EXERCISE OBJECTIVE: Set every line of the data down again exactly, and keep the pictures out.

PROVIDED DATA:
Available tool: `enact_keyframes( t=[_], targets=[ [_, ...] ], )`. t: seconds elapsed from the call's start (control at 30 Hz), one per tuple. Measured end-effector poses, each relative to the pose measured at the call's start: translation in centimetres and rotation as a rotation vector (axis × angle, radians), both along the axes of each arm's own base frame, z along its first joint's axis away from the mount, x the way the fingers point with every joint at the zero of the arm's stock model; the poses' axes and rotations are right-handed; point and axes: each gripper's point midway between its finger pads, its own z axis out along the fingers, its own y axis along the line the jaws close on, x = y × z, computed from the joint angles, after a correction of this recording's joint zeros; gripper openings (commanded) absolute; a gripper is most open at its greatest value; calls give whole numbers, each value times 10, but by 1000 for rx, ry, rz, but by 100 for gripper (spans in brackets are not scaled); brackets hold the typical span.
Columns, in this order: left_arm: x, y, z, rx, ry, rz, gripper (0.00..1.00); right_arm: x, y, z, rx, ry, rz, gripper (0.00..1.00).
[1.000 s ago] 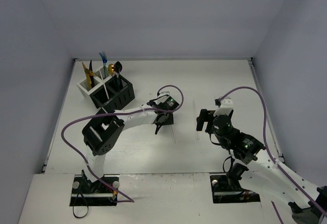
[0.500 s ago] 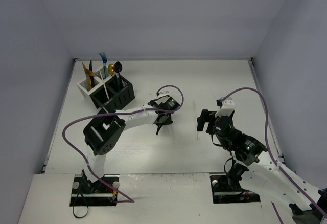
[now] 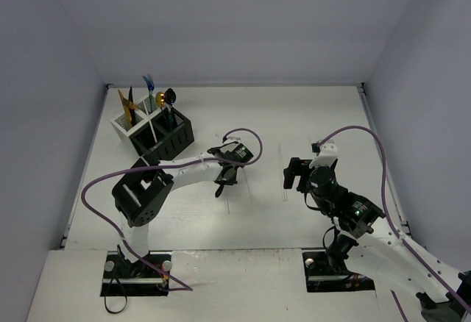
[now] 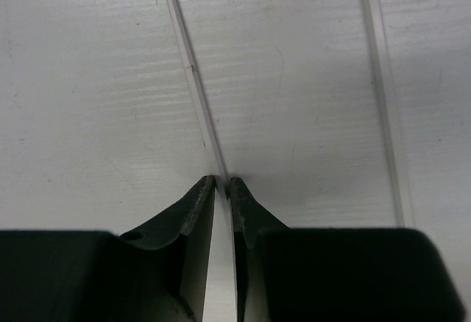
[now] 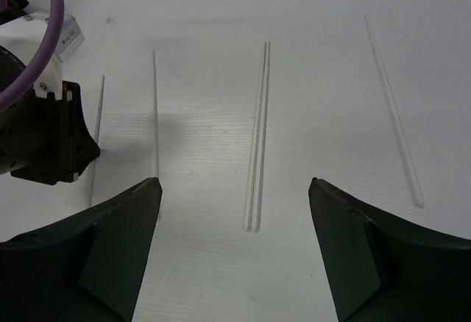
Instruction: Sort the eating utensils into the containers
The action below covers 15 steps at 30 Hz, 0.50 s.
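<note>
Scene: From overhead, a white tabletop (image 3: pixel 309 116) with both arms based at its 6 o'clock edge.
Containers: The containers (image 3: pixel 176 140) are four joined mesh bins, two white and two black, at the tabletop's 10 o'clock corner. A gold utensil (image 3: pixel 125 105), a blue utensil (image 3: pixel 149 84) and a black utensil (image 3: pixel 169 98) stand upright in them.
Loose utensils: Slim clear pieces lie flat near the middle, well apart from the bins. My right wrist camera shows a touching pair (image 5: pixel 257 138) running from 12 to 6 o'clock.
Left jaws: Low near the tabletop's centre, narrow. The fingertips (image 4: pixel 208 184) pinch one end of a clear utensil (image 4: pixel 193 79) that runs off toward 11 o'clock. A second clear piece (image 4: pixel 383 94) lies apart at 3 o'clock.
Right jaws: Wide, holding nothing, at 3 o'clock from the left jaws.
Step in hand: I judge this to be the pickup of the clear utensil.
Doing it well: I would confirm a firm pinch before lifting, then raise slowly. The grip is at one end, so the free length may swing or slip. I would then carry it toward 10 o'clock and lower it upright into a bin, clear of the handles already standing there.
</note>
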Motion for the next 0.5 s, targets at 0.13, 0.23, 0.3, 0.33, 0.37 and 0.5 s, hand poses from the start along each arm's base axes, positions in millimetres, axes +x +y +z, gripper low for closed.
enact_keyframes(
  t=[0.13,0.23,0.3,0.33,0.37,0.5],
  targets=[
    [-4,1,0,6,22,-29,12,0,1,0,2,2,6,79],
    [-4,2,-1,-11,40,-21,12,-1,1,0,2,3,8,79],
    [-3,2,-1,-34,57,-1,13,-1,2,-1,3,5,11,79],
    [-3,3,-1,-47,64,12,13,-1,2,-1,3,6,12,79],
    [-3,3,-1,-59,72,27,13,-1,2,-1,3,6,12,79],
    [-2,6,-2,-103,95,77,13,-1,3,-1,6,7,11,79]
  ],
)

EXPECTED ANSWER:
Available tool: `enact_keyframes( t=[_], targets=[ [_, ...] ], )`. t: seconds elapsed from the call's start (control at 30 Hz), one per tuple. Measured end-effector poses, each relative to the pose measured at the call's start: translation in centimetres and rotation as a rotation vector (axis × angle, radians), both along the axes of each arm's own base frame, z along its first joint's axis away from the mount, x the way the fingers point with every joint at the zero of the arm's stock model; the poses' axes and rotations are right-handed; point and axes: each gripper's point midway between its finger pads, its own z axis out along the fingers, its own y axis along the line the jaws close on, x = y × z, computed from the joint angles, after a correction of this recording's joint zeros; gripper openings (commanded) absolute; a gripper is most open at its greatest value; calls give whole numbers, each value times 10, but by 1000 for rx, ry, rz, but by 100 for gripper (spans in brackets are not scaled); brackets hold the typical span.
Columns, in this order: left_arm: x, y, z, rx, ry, rz, gripper (0.00..1.00); right_arm: x, y, z, rx, ry, rz, gripper (0.00..1.00).
[1.000 s ago] 
[0.500 s ago] 
[now] 
[now] 
[now] 
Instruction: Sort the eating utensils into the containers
The action below covers 15 steps at 30 Hz, 0.50 s.
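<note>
Scene: From overhead, a white tabletop (image 3: pixel 309 116) with both arms based at its 6 o'clock edge.
Containers: The containers (image 3: pixel 176 140) are four joined mesh bins, two white and two black, at the tabletop's 10 o'clock corner. A gold utensil (image 3: pixel 125 105), a blue utensil (image 3: pixel 149 84) and a black utensil (image 3: pixel 169 98) stand upright in them.
Loose utensils: Slim clear pieces lie flat near the middle, well apart from the bins. My right wrist camera shows a touching pair (image 5: pixel 257 138) running from 12 to 6 o'clock.
Left jaws: Low near the tabletop's centre, narrow. The fingertips (image 4: pixel 208 184) pinch one end of a clear utensil (image 4: pixel 193 79) that runs off toward 11 o'clock. A second clear piece (image 4: pixel 383 94) lies apart at 3 o'clock.
Right jaws: Wide, holding nothing, at 3 o'clock from the left jaws.
Step in hand: I judge this to be the pickup of the clear utensil.
Doing it well: I would confirm a firm pinch before lifting, then raise slowly. The grip is at one end, so the free length may swing or slip. I would then carry it toward 10 o'clock and lower it upright into a bin, clear of the handles already standing there.
</note>
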Motion for the next 0.5 s, targets at 0.13, 0.23, 0.3, 0.33, 0.37 and 0.5 s, hand poses from the start along each arm's base axes, positions in millimetres, axes +x +y +z, gripper low for closed.
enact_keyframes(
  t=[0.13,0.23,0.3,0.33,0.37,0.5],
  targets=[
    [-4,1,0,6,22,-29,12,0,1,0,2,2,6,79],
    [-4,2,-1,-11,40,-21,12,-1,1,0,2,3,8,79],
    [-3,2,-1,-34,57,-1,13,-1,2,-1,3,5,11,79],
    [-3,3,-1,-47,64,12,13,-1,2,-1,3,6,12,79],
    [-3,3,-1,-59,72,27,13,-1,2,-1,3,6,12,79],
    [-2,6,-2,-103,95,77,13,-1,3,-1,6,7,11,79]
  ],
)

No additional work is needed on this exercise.